Note that in Key 15 the alchemical Man and Woman are chained, and that they have horns and hoofs. The animal nature is intensified at this stage, and nowhere else in the Great Work is it so evident to the operator that the lower elements of personality are of like nature with the beasts. Yet the chaining is necessary, and partakes of the limiting nature of Saturn, the ruler of Capricorn. The same idea is thus expressed by Ripley: 'Fix Water and Earth together, and when the Medicine flows like wax, then throw it upon amalgams. And when all this is mixed together, seal your Glass tightly, and make a fire above it, and so continue until all be fixed.'
The 'amalgams' are the mixtures of appearances, seemingly unrelated, of which the composite figure of the Devil is a type. The Water is the Woman. The Earth is the Man. The Glass must be sealed tightly, or Hermetically sealed. This last refers to the field of observation wherein the work is carried on. The Glass is analogous, in other words, to the Table of the Magician, shown in Key 1. It is the field of attention, in one sense, but it is really more than this, in the actual practical work. It is the 'One Vessel' into which the alchemist puts the materials upon which he works and into which he looks, to watch the progress of the operation.
Truly it is a Magic Glass, and I doubt if any reader of these pages will fail to identify it correctly when I say that the Sages recommend that it be oval in shape, and fashioned to resist fire. I cannot speak more plainly at this point. As Sendivogius says to his readers, 'Let me therefore admonish the gentle reader that my meaning is to be apprehended not so much from the outer husk of my words, as from the inward spirit of Nature.' (The italics are mine.)
Thus let me conclude this section on Fermentation by saying that it is all summarized in Key 15 of Tarot. Study that Key well, and if you have any access to the inward spirit of Nature, you will learn the whole mystery of Fermentation. For here you have been put on the right track, and that far more explicitly than in the writings of the earlier adepts of Hermetic Science.

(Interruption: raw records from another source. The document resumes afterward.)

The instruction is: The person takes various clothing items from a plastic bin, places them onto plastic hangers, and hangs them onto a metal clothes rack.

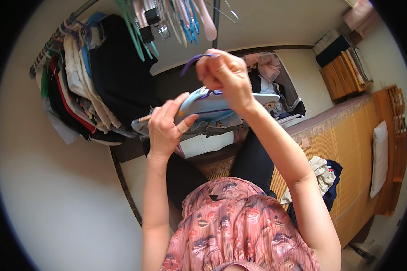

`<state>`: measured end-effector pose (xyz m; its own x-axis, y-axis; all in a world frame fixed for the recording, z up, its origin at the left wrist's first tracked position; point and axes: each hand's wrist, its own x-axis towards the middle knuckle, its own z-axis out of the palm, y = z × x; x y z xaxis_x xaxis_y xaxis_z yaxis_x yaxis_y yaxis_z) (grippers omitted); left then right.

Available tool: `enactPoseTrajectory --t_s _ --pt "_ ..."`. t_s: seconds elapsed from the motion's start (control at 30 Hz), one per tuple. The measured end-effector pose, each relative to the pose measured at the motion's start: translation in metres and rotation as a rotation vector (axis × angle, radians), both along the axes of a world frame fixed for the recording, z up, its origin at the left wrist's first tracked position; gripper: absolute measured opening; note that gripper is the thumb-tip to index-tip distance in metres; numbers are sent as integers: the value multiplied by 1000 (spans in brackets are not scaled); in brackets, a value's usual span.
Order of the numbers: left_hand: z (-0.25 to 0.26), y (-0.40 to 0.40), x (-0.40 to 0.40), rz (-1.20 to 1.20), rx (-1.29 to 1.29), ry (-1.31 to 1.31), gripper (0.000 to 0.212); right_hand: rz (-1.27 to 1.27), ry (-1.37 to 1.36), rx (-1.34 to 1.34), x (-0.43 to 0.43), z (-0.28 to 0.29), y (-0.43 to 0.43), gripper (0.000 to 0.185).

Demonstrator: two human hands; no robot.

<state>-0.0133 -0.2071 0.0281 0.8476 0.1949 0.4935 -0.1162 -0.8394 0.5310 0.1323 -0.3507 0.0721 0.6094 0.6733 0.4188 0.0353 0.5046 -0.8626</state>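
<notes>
My left hand [166, 125] grips a light blue patterned garment [210, 105] near its left end, thumb on the near side and fingers over the top. Above the cloth, my right hand [225, 76] is closed around a purple clothes hanger [191, 63], whose curved end sticks out to the left of the fist. A purple line also shows along the garment's neckline, but how much of the hanger lies inside the cloth is hidden. The garment hangs in front of my knees.
Clothes [122, 67] on hangers fill the rack's rail [61, 28] at left. Several bare hangers [176, 17] dangle overhead. Behind my hands stands an open case [285, 74] of clothes. A bed mat [346, 162] at right bears crumpled clothing [322, 172].
</notes>
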Motion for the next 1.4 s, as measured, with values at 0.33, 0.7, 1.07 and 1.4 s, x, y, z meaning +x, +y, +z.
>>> enactPoseTrajectory --t_s 0.33,0.7,1.07,1.4 --pt "-25 52 -28 153 -443 -57 20 -151 -209 -579 78 -42 -127 39" --pt "-21 63 -21 247 -186 -22 23 -521 -230 -635 53 -72 -125 34" --pt "-40 17 -8 279 -149 -160 23 -626 -646 -763 15 -31 -130 32" --pt "-63 -32 -34 167 -76 15 35 -152 13 -426 -67 -16 -64 9"
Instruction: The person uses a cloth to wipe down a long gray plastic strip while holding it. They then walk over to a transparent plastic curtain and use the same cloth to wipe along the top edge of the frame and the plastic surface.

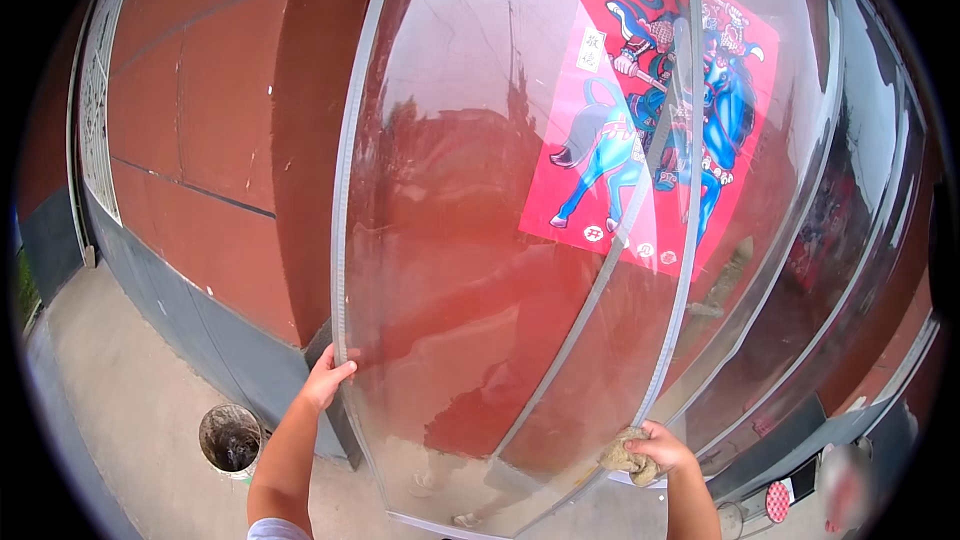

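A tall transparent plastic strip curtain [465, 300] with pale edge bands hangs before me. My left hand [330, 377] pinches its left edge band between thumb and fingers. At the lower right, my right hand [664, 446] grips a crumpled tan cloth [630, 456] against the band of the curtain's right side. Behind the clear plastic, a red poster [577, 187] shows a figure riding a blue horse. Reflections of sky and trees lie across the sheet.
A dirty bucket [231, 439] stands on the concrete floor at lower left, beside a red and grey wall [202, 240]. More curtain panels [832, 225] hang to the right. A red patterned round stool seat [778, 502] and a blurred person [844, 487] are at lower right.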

The eleventh stage of the Great work is DISSOLUTION, or SOLUTION. Solution is the process by which two or more substances are combined to form a single homogeneous mixture, usually a liquid, sometimes a solid. That is the meaning in ordinary chemistry, and it has a bearing upon the alchemical significance of the term, as has the mathematical definition of Solution: 'The act or method of determining the answer to a problem.'
DISSOLUTION is in correspondence with the zodiacal sign Aquarius. This sign corresponds to the letter Tzaddi, which has the following meanings:
Natural Intelligence; the function of Meditation; the direction South-Above; Tarot Key 17, THE STAR.
Says Ripley: 'We dissolve into water which does not wet the hand.' And he tells us, too, that solution is the cause of congelation. Now, to congeal is to freeze, or to render solid by the lowering of temperature. All solids are congealed fluids. Thus Walter Russell, who has had independent insight into the alchemical work, says:
'Man's dependable realities are but the 'ices' of substances. And so are all things which man knows and sees and feels and stands upon and builds upon, and upon which he relies as true and staunch and real and everlasting. All are but as ice, and, at their respective melting points, as reliable as ice. If this planet did not know a temperature above that which keeps ice solid, man's concept of ice would have as much stability as his concept of granite...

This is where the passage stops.